We do actually pay for our facilities through our taxes and the richer we are the more we pay —in theory. We don’t expect individuals to pay for things we want everyone to be able to use like roads, parks, crossings, steps to the beach etc etc.

Disabled people are among the poorest in the country and they might be asked to pay for their only route to the beach. Is that fair? Do people like me have to view the sea through bars forever?


  1. No, Christine, you don’t.
    You’ve already described how your mobility scooter managed to make it down (and up) the hill.
    And if it can’t, then take the free, low floor; accessible Loop bus to Ramsgate Harbour, where you can roll along Harbour Parade, stopping at the (accessible) Wetherspoons if you like, and onto the prom, right by the sea.

    • You can’t get a scooter on the bus. Only wheelchairs. And I don’t have the arm strength to wheel myself far. It’s not thst easy!

      • With respect, you can get a scooter on a bus. My daughter does. Granted, not one of those huge ones like a small smart car, but the smaller size will.

          • So what you’re basically saying is that £100,000s should be spent on resurrecting the Ramsgate lift because you don’t know how to reverse or turn round your mobility scooter on the bus?
            I’ve seen my daughter do it. I’ve seen people on the Loop bus do it.
            Stagecoach provides low-floor, accessible buses, equipped with ramps. Its policies permit mobility scooters. The drivers are most helpful and obliging.
            But, for you, that’s not adequate?
            May I suggest that in your kitchen you set up a little “obstacle course”, and practice navigating your scooter in confined spaces.
            The alternative is that huge amounts of money is spent on the lift; money that could be better spent (because it would help more people) on dropped kerbs.

    • Very well said Phyllis. The Ramsgate lift takes you to EXACTLY where someone can get out of a vehicle.

  2. Yes unfortunately we do have to view the sea through the bars, as there is a huge compassion deficit in everything from government to society , we are viewed as expendable, our paying of taxes for so many years means nothing as facilities are cut to the bone, and equal opportunities becomes not seen as affordible!

  3. ‘Do people like me have to view the sea through bars forever?’ – No, use the slope and view the sea from the beach like everyone else.

  4. Fantastic strawman argument there Christine.

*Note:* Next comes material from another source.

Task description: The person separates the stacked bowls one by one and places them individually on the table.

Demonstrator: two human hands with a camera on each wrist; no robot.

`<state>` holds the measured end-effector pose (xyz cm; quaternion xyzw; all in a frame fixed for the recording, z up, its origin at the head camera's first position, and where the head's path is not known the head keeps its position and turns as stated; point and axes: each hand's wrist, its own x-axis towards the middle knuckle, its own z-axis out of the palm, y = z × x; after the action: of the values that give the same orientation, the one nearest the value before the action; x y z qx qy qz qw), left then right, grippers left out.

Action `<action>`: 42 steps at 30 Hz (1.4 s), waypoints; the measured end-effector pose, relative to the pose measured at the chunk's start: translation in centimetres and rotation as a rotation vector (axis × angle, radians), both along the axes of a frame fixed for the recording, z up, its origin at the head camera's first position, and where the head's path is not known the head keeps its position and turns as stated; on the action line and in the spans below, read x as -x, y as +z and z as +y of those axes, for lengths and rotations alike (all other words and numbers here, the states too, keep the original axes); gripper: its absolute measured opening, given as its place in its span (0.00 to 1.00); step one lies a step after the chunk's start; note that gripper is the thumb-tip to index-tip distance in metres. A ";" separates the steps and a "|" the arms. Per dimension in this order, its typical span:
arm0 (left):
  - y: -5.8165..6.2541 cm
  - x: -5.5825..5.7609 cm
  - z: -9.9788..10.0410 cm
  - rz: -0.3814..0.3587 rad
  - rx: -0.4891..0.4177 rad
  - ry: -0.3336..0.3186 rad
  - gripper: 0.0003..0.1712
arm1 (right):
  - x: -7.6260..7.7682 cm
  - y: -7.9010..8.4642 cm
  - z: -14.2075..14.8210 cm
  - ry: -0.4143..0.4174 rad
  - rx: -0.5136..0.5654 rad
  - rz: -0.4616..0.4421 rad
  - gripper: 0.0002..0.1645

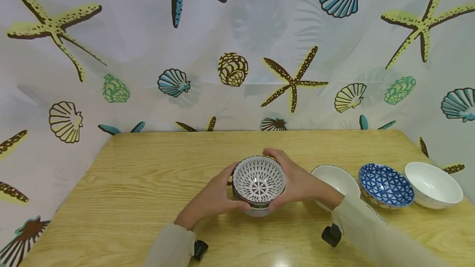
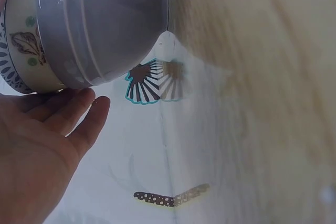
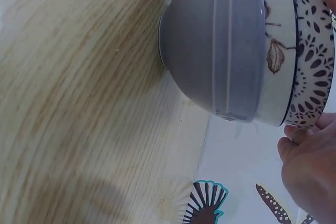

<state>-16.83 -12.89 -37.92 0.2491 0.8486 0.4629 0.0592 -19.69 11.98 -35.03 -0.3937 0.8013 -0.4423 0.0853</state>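
Observation:
In the middle of the table, a bowl with a dark-and-white pattern [image 1: 258, 179] sits on top of a nested stack. Below it are a cream bowl with brown leaves [image 3: 278, 51] and, lowest, a plain grey bowl [image 2: 113, 19] whose foot is at the tabletop. My left hand [image 1: 217, 195] grips the patterned bowl from the left, thumb at the near side. From the right, my right hand [image 1: 297, 179] holds the same bowl, thumb in front and fingers round the far side. Parts of the fingers are hidden behind the bowls.
Right of the stack stand a white bowl [image 1: 334, 180], partly behind the right forearm, a blue-and-white bowl [image 1: 386, 184] and another white bowl [image 1: 434, 182]. A cloth with shells and starfish [image 1: 208, 106] hangs behind the wooden table [image 1: 141, 176].

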 end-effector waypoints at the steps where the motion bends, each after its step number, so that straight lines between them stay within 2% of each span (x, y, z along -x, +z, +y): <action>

    To take us back to reality, if you want lifts, accept the fact that there needs to be a small charge for everyone using them, especially as both Ramsgate and Boradstairs beaches are accessible pretty much directly from a vehicle, especially Ramsgate.

  5. The fact that able-bodied people think their opinion matters above all else is where the issue lies. Disabled people could benefit hugely from the lift being repaired as could many other people who use wheels ie prams. It makes total sense to repair and maintain a lift that is already there; what’s the point of having a lift that doesn’t work other than to look back at it and it’s pointlessness existence?

  6. If you can manage the slope in Broadstairs how then can you get onto the beach if you are in a wheelchair? At the moment the boardwalk ends at the foot of some stairs. The boardwalk needs to be extended in all sorts of directions to make the beach more accessible for wheelchairs and pushchairs. I am shocked by the replies which suggest that it’s ok for disabled people to have less access than others. If someone wants to go to their local beach they should be enabled to do so.

  7. Keep at it Christine. So frustrating that the infrastructure for quickly transporting disabled people to the beach IS there but isn’t functioning. I’m imagining a family or group of people with, say, one wheelchair user amongst them – a working lift would mean that instead of access to the beach being a logistical challenge it’d be fun. Enjoyable for the lone disabled visitor too.
    My Mum had MS, I’d say that anything that makes life better for disabled people also helps their friends, family and carers.